**YOUR GOAL:**
Show all the lines in the data below that include the word "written".

**DATA SUPPLIED:**
--------

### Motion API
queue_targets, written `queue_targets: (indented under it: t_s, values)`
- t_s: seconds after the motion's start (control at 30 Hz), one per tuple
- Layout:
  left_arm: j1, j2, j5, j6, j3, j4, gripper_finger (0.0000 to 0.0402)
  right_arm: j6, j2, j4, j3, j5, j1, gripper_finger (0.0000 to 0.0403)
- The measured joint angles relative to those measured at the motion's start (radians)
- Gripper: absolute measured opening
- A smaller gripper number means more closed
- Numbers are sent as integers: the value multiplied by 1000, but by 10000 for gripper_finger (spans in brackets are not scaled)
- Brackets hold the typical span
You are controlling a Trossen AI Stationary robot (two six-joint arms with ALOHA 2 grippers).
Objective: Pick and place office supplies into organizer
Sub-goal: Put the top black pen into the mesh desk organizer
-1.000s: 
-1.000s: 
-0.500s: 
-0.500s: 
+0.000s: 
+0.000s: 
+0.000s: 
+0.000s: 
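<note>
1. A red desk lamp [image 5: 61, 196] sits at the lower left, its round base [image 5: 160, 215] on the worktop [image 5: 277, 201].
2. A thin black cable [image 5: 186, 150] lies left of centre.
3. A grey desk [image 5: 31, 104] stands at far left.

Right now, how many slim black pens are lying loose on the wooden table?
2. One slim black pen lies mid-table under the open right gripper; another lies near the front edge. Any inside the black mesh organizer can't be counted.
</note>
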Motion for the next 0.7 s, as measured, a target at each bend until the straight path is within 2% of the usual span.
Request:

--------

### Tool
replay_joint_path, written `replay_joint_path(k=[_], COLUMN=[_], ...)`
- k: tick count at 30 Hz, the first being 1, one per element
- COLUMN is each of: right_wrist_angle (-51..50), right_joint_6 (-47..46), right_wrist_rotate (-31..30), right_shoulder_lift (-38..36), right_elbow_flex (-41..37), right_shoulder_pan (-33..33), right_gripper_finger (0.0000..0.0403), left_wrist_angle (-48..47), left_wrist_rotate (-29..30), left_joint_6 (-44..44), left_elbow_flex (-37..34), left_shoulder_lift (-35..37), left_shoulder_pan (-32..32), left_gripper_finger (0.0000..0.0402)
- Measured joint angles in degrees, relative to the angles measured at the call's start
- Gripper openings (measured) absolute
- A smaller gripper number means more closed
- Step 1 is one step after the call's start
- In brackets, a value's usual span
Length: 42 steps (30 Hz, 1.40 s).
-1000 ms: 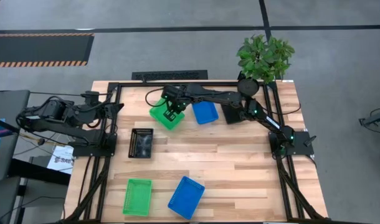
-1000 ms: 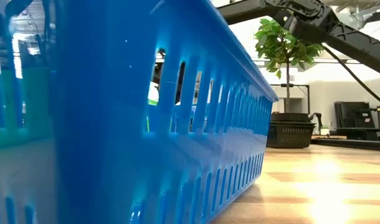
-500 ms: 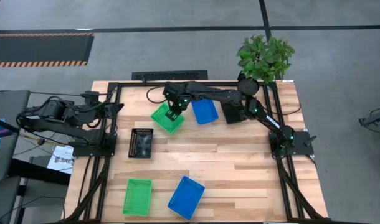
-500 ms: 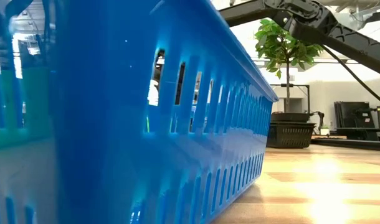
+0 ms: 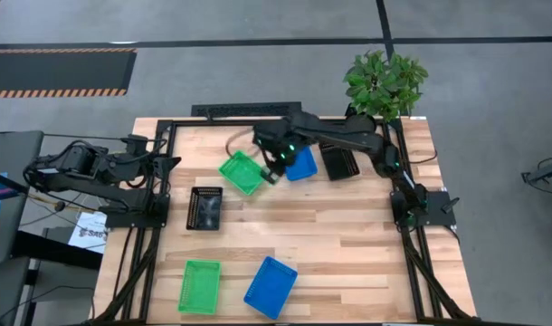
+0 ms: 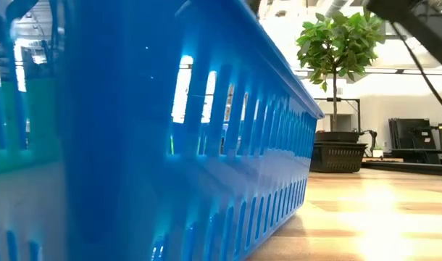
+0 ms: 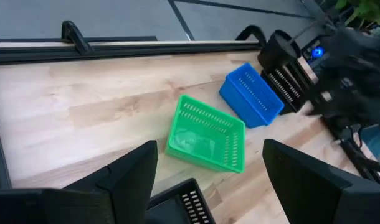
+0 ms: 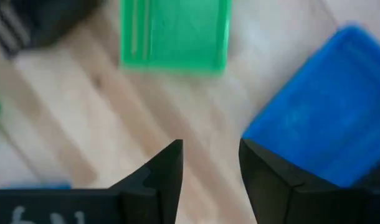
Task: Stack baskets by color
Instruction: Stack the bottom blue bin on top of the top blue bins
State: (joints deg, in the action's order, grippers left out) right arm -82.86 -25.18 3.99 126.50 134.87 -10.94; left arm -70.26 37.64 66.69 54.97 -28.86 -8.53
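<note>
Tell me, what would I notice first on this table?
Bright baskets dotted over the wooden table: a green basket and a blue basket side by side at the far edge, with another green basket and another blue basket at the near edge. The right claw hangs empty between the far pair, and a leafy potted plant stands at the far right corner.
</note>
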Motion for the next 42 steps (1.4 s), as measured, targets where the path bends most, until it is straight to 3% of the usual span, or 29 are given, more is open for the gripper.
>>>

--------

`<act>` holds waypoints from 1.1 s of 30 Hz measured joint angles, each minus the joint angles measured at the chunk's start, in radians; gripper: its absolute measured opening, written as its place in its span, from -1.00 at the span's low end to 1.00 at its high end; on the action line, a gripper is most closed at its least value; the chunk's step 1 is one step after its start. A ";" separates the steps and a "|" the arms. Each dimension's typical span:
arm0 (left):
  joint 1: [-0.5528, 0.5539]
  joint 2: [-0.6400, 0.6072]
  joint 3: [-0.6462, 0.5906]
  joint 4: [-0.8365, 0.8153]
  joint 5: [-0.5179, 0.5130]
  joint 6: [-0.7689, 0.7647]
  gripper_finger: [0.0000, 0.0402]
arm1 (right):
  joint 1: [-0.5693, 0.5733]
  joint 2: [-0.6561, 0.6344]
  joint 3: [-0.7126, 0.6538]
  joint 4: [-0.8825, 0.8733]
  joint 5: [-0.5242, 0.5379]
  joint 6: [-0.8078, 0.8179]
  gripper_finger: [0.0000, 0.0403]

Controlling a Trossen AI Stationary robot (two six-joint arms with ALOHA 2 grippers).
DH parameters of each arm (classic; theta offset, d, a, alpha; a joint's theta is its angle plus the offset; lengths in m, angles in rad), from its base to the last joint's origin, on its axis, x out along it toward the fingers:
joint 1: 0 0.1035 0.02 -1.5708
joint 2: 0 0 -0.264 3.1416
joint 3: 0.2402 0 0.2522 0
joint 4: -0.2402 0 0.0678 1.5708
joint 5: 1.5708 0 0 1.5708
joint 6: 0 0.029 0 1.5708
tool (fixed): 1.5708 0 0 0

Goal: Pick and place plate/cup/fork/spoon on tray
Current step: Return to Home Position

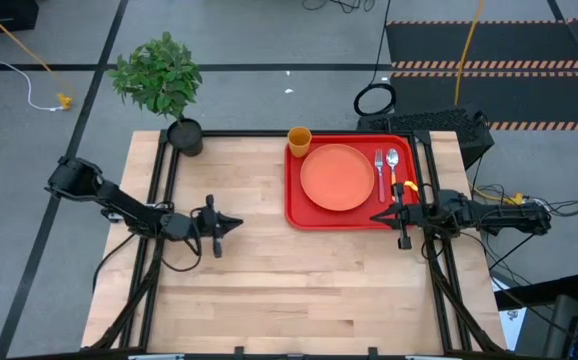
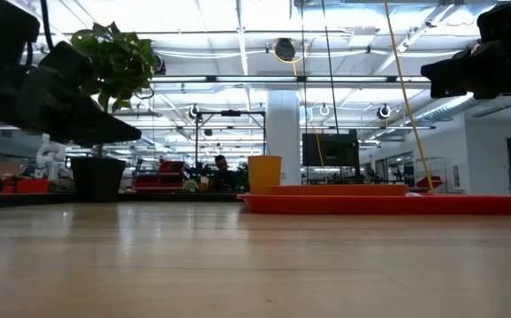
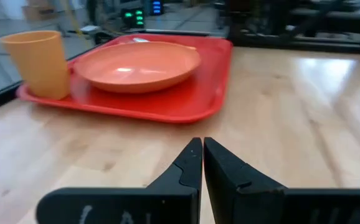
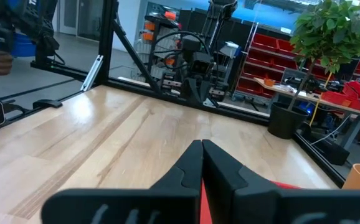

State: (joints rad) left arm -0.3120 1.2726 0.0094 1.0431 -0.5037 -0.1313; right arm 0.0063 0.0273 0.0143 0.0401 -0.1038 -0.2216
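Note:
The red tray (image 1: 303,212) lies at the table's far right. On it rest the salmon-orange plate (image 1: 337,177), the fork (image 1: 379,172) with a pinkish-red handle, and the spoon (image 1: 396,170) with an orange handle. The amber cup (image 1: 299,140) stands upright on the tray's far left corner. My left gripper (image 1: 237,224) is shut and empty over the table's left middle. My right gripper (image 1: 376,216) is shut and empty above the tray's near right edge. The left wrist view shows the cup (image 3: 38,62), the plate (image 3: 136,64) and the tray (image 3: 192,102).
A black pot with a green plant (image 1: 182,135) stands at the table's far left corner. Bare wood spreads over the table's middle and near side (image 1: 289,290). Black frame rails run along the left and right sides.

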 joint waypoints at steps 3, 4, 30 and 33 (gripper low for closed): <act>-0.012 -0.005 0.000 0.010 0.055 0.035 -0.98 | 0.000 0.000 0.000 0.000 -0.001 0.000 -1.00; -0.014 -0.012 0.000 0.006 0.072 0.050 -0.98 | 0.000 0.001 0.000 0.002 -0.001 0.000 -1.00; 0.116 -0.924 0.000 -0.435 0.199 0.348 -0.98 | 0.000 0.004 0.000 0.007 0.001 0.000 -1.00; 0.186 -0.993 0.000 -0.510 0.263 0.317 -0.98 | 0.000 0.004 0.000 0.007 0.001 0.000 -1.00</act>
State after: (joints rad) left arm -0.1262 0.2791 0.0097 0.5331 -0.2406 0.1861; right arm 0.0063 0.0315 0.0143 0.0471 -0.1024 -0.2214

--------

**RESPONSE BELOW:**
queue_targets, written `queue_targets: (indented under it: t_s, values)`
replay_joint_path, written `replay_joint_path(k=[_], COLUMN=[_], ...)`
`<act>` holds waypoints from 1.1 s of 30 Hz measured joint angles, each minus the joint angles measured at the chunk's start, in radians; gripper: its absolute measured opening, written as its place in its span, from -1.00 at the span's low end to 1.00 at its high end; on the action line, a gripper is most closed at its least value; the chunk's step 1 is one step after its start. A ";" separates the steps and a "|" the arms. Each dimension's typical span:

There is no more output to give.